Bei einer wechselseitigen Vermietung werden die betreffenden Mietverträge steuerrechtlich nicht anerkannt, wenn in etwa gleichwertige Wohnungen von Angehörigen angeschafft werden, um sie sofort wieder dem anderen zu vermieten (FG Münster Urteil vom 20.01.2010 - 10 K 5155/05 E).

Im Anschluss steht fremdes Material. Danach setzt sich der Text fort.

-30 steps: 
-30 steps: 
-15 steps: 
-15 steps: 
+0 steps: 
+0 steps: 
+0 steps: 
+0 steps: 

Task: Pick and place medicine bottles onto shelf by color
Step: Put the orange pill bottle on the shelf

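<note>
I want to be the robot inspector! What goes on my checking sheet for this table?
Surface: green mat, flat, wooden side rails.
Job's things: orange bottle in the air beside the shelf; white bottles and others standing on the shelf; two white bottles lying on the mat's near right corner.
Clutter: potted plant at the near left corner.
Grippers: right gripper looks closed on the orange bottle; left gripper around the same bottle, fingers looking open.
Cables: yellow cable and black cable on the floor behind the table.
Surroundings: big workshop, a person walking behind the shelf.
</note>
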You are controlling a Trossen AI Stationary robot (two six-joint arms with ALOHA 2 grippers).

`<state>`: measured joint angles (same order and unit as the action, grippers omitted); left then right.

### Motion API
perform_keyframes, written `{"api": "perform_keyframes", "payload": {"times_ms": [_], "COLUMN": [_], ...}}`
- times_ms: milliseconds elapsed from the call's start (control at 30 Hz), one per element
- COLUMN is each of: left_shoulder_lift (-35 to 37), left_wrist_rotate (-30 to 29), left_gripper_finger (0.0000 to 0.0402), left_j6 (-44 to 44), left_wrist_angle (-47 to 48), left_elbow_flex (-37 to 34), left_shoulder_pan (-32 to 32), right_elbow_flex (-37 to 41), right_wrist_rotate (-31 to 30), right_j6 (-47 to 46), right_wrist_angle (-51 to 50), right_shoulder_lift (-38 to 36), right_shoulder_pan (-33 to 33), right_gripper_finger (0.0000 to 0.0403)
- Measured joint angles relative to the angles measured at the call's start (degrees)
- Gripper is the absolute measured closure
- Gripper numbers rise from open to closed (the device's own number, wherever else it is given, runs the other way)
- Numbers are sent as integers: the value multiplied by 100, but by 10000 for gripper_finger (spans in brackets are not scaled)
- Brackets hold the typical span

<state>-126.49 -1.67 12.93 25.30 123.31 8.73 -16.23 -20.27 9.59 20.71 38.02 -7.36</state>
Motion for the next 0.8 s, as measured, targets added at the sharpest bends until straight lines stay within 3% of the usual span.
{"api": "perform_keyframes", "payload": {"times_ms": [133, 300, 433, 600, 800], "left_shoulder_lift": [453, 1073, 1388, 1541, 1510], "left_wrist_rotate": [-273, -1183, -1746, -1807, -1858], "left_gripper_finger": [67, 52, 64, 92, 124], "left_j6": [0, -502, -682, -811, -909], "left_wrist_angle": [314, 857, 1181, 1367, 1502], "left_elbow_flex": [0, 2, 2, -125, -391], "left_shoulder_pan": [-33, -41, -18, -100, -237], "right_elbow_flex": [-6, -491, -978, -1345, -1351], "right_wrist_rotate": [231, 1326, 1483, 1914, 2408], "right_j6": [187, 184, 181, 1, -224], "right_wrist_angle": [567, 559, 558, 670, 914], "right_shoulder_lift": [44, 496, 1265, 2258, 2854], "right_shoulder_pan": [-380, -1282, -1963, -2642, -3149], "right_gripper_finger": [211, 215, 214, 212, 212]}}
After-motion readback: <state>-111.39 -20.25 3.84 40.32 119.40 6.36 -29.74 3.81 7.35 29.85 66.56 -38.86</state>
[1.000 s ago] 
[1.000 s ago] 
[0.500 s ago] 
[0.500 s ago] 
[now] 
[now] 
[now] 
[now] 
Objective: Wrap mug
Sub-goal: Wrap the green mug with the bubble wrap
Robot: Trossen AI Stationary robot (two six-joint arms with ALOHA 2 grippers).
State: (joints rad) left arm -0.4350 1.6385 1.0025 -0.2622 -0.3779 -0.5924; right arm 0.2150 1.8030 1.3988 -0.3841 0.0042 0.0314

Auch der BFH hat ähnliche Mietverträge nicht anerkannt (BFH Urteil vom 22.01.2013 - IX R 18/12).

Beispiel:

Drei einander nahestehende Personen haben gemeinsam drei in sich abgeschlossene Wohneinheiten errichtet und sich gegenseitig zum Teileigentum übertragen und die Wohnungen sodann wechselseitig untereinander zu Wohnzwecken vermietet. Mietverträge dieser Art werden, weil rechtsmissbräuchlich, nicht anerkannt.

Aber:

Wer sein Haus an seine Eltern vermietet, selbst aber ein Haus seiner Eltern unentgeltlich nutzt, kann die Werbungskosten bei den Einkünften aus Vermietung und Verpachtung abziehen (BFH 14.1.2003 – IX R 5/00).

Worum geht es im Streitfall? Die Eltern des Steuerpflichtigen sind Eigentümer eines Wohngrundstücks, das sie bislang selbst nutzten. Zum 1. Juli 01 erwarb der Sohn Wohngrundstück und vermietete es an die Eltern, deren Haus er seitdem unentgeltlich bewohnt. Der von seinen Eltern zu zahlende Mietzins beträgt nach dem schriftlichen Mietvertrag 1.500 € pro Monat; Nebenkosten sind von den Eltern selbst und unmittelbar zu tragen. Im Streitjahr erzielte der Steuerpflichtige aus der Vermietung seines Hauses an die Eltern einen Werbungskostenüberschuss (Verlust) in Höhe von 88.719 €, weil auf seine Kosten das Haus umfassend renoviert hatte. Der Verlust wurde anerkannt.